Mikhail Gorbachev, then Soviet Politburo member, with British Prime Minister Margaret Thatcher at Chequers, Buckinghamshire, England, March 11, 1985.
Mikhail Gorbachev, then Soviet Politburo member, with British Prime Minister Margaret Thatcher at Chequers, Buckinghamshire, England, March 11, 1985.
Former British Prime Minister Margaret Thatcher, experts say, will best be remembered for the tough free-market economic measures she undertook during her 11 years in office [1979-90] — measures that can only be described as bringing an economic revolution in Britain.

But Thatcher, who died Monday at age 87, also played an important role on the international stage, especially at a time of Cold War tensions between the Soviet Union and the West.

Tim Bale, a British historian of the Conservative Party, said Thatcher was the first Western leader to realize that Mikhail Gorbachev might be a different kind of Soviet politician.

Greeting Gorbachev

“When she first came in in 1979, she took a very, very strong anti-communist attitude and really didn’t want anything to do with the Soviet leadership,” said Bale. “But she recognized very early on that Mikhail Gorbachev was something different. And to her credit, she pursued the relationship with him, even when some people thought she was perhaps being naively taken in.”

In December 1984 — three months before Gorbachev became the Soviet leader — he was in London as the head of a parliamentary delegation.

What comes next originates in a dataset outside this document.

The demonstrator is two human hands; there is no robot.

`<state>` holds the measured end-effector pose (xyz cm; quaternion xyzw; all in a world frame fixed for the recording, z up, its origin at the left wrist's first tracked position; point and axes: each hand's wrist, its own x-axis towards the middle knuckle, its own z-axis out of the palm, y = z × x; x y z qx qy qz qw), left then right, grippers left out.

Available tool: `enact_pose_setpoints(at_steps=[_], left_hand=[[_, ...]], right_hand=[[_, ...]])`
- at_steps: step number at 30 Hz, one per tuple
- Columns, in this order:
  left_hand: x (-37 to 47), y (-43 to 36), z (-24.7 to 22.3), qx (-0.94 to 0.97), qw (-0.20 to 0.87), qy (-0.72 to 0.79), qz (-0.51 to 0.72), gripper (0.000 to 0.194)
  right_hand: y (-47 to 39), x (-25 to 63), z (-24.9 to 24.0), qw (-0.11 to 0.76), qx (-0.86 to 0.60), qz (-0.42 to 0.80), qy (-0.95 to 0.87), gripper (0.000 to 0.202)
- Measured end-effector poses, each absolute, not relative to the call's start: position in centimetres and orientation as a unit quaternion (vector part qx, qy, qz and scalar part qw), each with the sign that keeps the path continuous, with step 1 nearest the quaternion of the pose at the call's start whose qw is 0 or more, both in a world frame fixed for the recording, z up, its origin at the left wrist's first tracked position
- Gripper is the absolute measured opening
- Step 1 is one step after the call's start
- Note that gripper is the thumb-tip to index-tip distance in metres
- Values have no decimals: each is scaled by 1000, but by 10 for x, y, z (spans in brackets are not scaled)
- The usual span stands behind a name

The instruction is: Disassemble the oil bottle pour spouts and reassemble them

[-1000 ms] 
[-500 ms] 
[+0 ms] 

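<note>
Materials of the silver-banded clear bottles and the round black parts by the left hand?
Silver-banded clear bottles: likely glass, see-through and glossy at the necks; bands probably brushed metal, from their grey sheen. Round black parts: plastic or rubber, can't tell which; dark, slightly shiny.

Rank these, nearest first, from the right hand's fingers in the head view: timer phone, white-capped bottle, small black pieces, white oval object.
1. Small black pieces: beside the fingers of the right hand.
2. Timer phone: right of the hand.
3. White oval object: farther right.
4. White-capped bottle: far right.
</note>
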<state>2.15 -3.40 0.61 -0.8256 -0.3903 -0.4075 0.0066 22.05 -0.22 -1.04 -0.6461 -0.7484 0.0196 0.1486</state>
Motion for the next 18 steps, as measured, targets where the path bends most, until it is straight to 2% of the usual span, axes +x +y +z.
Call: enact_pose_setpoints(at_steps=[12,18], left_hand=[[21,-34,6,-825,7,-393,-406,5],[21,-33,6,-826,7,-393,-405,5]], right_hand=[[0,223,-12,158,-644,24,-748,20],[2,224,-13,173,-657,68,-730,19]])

He was invited to meet Margaret Thatcher, who later said “this is a man we can do business with.”

Stephen Jones, a Russia expert at Mount Holyoke College, says those words were critical.

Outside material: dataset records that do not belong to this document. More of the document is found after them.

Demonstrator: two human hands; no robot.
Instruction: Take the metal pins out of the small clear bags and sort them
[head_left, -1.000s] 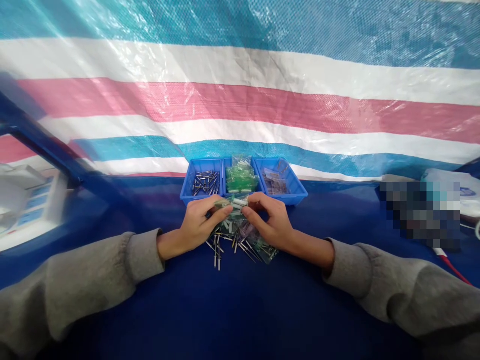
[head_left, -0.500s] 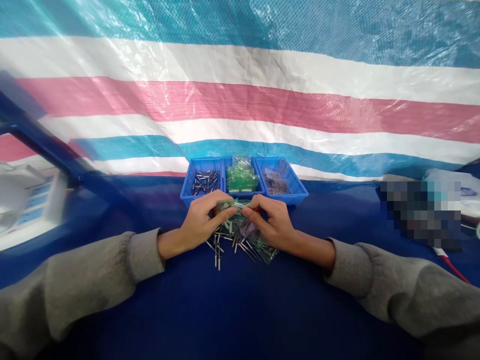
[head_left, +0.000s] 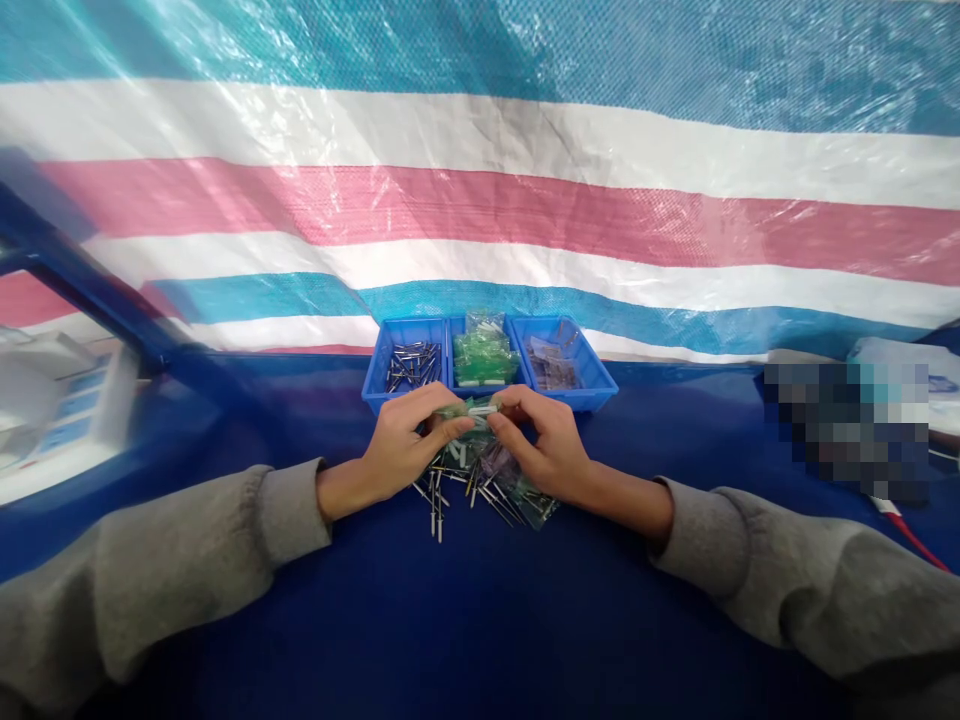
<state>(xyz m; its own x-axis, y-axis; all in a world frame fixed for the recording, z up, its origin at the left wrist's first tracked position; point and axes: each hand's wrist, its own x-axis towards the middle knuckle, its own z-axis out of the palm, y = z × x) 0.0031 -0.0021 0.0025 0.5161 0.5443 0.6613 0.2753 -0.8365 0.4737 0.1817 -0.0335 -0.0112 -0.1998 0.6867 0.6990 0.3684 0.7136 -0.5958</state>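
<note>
Between both hands is a small clear, greenish plastic bag [head_left: 482, 408] with white plug-like pieces in it. My left hand [head_left: 409, 440] pinches its left side between thumb and fingers. On the opposite side my right hand [head_left: 546, 440] grips it the same way, fingertips close to the left ones. Beneath the hands lies a loose pile of thin metal pins with pale ends, resembling pop rivets [head_left: 436, 515]. More small clear bags [head_left: 536, 505] lie among them, partly covered by my right hand.
Behind the hands three blue bins stand side by side: the left bin [head_left: 375, 385] has metal pins, the middle green-and-white bagged pieces [head_left: 486, 355], the right flat clear bags [head_left: 553, 362]. A white box [head_left: 90, 420] is at left. A red cable [head_left: 911, 535] lies at right.
The fingertips have drawn slightly apart at the bag, and more of its white pieces shows between them. The pile and bins have stayed in place.
</note>
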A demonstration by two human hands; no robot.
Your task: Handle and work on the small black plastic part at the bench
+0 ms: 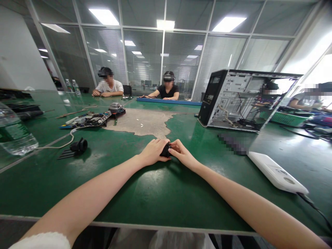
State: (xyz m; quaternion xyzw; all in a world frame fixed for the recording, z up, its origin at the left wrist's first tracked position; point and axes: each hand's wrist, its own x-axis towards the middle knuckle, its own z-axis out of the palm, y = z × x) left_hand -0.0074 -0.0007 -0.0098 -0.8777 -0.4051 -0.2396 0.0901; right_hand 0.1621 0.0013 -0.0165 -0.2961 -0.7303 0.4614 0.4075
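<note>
Clasping a black part [165,150] with left hand [153,150] and pinching it with right hand [183,155], inward from the near edge of the table [158,204], perhaps risking a drop by gripping too loosely.

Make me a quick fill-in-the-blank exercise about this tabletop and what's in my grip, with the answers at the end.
1. The left grip and right grip both touch a small part coloured ____.
2. The open computer tower stands to the ____ of both grips.
3. The large water bottle wears a ____ label.
4. The pronged part lies to the ____ of the left grip.

Answers: black; right; green; left.
</note>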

“I just actually was reviewing an article that Gorbachev wrote, an obituary of Margaret Thatcher, in which he said that phrase actually helped him in terms of getting some greater credibility with Western leaders,” said Bale. “If Margaret Thatcher could deal with him, then the rest of the European leadership, and of course the American leadership, could deal with him too. So that was quite an important step in preparing the world for Mikhail Gorbachev.”

A bond with Reagan

Thatcher also had a very close relationship with President Ronald Reagan. They were, as some experts described them “politically kindred spirits.”


Richard Allen, former National Security Adviser under President Reagan, met her numerous times.

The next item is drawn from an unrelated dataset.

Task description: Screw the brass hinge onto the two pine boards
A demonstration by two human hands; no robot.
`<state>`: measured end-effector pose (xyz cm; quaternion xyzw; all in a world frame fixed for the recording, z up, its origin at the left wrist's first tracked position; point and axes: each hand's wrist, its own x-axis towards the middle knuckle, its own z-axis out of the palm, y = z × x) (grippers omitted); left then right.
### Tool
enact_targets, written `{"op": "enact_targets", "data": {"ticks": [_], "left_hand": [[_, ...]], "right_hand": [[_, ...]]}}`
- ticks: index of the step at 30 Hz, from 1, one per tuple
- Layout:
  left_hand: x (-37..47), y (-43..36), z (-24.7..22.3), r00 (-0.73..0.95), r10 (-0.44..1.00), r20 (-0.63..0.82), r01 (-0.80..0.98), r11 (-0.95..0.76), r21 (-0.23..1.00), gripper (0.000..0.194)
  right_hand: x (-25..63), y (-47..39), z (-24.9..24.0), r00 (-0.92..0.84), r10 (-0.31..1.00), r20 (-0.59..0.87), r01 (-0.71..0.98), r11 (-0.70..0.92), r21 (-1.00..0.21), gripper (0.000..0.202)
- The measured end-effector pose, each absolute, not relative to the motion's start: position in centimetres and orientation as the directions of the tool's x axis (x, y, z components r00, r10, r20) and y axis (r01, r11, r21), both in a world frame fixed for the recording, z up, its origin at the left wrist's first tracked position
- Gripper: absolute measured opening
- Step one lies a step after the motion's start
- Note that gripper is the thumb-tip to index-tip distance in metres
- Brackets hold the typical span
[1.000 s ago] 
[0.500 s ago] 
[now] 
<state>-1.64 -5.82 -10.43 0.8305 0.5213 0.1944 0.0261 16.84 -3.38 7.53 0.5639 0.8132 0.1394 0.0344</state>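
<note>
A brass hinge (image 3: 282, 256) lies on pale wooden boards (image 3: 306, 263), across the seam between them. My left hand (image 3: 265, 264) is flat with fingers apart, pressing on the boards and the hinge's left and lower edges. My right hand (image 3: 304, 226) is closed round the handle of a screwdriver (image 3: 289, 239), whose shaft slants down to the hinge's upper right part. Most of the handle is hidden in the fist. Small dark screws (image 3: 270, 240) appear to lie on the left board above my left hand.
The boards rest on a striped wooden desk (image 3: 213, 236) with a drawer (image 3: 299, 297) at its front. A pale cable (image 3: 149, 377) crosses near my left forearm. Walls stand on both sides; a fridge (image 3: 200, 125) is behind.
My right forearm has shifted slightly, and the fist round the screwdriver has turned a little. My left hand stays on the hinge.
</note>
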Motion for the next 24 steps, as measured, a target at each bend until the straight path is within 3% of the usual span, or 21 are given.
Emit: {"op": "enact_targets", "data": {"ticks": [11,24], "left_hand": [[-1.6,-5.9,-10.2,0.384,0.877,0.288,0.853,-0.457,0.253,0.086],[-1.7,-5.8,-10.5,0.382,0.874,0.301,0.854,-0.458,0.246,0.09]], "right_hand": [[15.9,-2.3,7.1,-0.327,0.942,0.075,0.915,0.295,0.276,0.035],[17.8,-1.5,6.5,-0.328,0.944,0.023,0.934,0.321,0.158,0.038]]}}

“I consider her to be one of the most remarkable people of the century. She was a thoroughly dedicated, highly intelligent, principled person whom most Americans admired greatly. She was cordial, serious — always serious. And those were reasons that Ronald Reagan was attracted, across the board, to her domestic thinking as well as her foreign policy thinking.”

“Hand in hand with Ronald Reagan," said historian Bale, "she was very instrumental in upping the spending on arms that eventually bankrupted the Soviet Union and forced it to withdraw from its empire in Central and Eastern Europe and then eventually, of course, implode itself.”

German reunification

While seeing eye to eye with Reagan on how to deal with the Soviet Union, Thatcher disagreed with President George H.W. Bush on German reunification.

Retired General Brent Scowcroft, Bush’s National Security Adviser, said, “We and [West German Chancellor] Helmut Kohl and most of the Germans were the only ones who really wanted German reunification. The Soviet Union didn’t want it. The French didn’t want it. And the British, Margaret Thatcher said: ‘I like Germany so much I think there ought to be two of them.’ This was a balancing act to manage the process, ending up in German reunification where most of the world’s powers were not in favor of it.”

Robert Legvold of Columbia University says Thatcher had concerns about how powerful Germany could become within Europe.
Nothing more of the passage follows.